The main functions of the skeletal system include support, movement, protection, hematopoiesis, and storage of nutrients and minerals.
Humans have an internal skeleton. The main purpose of this skeleton is to offer support for the body. The bones are much like the frame of a house to which the outer coverings are attached. For example, the clavicle and scapula (together called the pectoral girdle) support the arm, and the pelvic bones (called the pelvic girdle) support the legs. There are also several other functions provided by the skeletal system. These include:
- Movement: The skeleton itself does not move under its own power; rather, it provides a place of attachment for the muscles. Bone markings called processes are where muscles connect to bone. The bones act like levers as the muscles receive the signals they need to contract and relax. When the muscles contract, the bones move in a particular direction.
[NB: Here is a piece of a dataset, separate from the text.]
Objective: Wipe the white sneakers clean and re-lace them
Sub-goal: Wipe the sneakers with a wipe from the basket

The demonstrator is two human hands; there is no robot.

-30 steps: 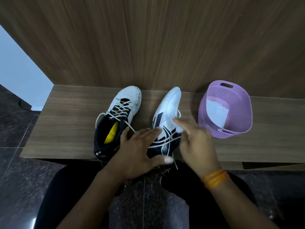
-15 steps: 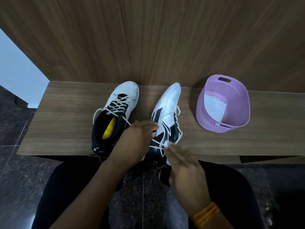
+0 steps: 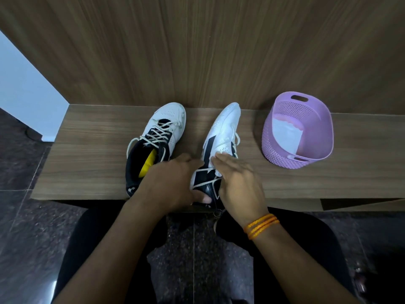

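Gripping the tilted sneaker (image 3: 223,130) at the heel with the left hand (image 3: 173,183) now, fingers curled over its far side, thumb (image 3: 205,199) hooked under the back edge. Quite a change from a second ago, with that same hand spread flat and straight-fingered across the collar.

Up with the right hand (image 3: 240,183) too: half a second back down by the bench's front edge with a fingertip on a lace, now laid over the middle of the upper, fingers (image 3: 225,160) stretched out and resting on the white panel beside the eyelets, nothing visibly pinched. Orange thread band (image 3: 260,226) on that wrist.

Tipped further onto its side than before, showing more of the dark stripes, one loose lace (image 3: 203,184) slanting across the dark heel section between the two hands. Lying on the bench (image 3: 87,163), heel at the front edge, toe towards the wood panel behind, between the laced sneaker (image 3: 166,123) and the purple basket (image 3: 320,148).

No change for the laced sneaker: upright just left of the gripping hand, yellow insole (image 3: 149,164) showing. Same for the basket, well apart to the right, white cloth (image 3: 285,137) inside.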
- Protection: Bones are strategically located within the body where essential body organs are found. The thoracic cage (also called the rib cage) surrounds and protects the heart and lungs, the bones of the skull are fused to protect the brain, and the vertebral column surrounds and protects the nervous tissue of the spinal cord.
- Hematopoiesis: This is the formation of red blood cells in the marrow of bones such as the bones of the hips and the sternum.
- Storage: Bones store many minerals and nutrients. Bones are the main sites where calcium phosphate, the main mineral that makes bones hard, is found. The bones regulate the amounts of different minerals in the blood by releasing more when levels get low and absorbing excess when levels increase. This helps to maintain blood homeostasis, or constant internal conditions.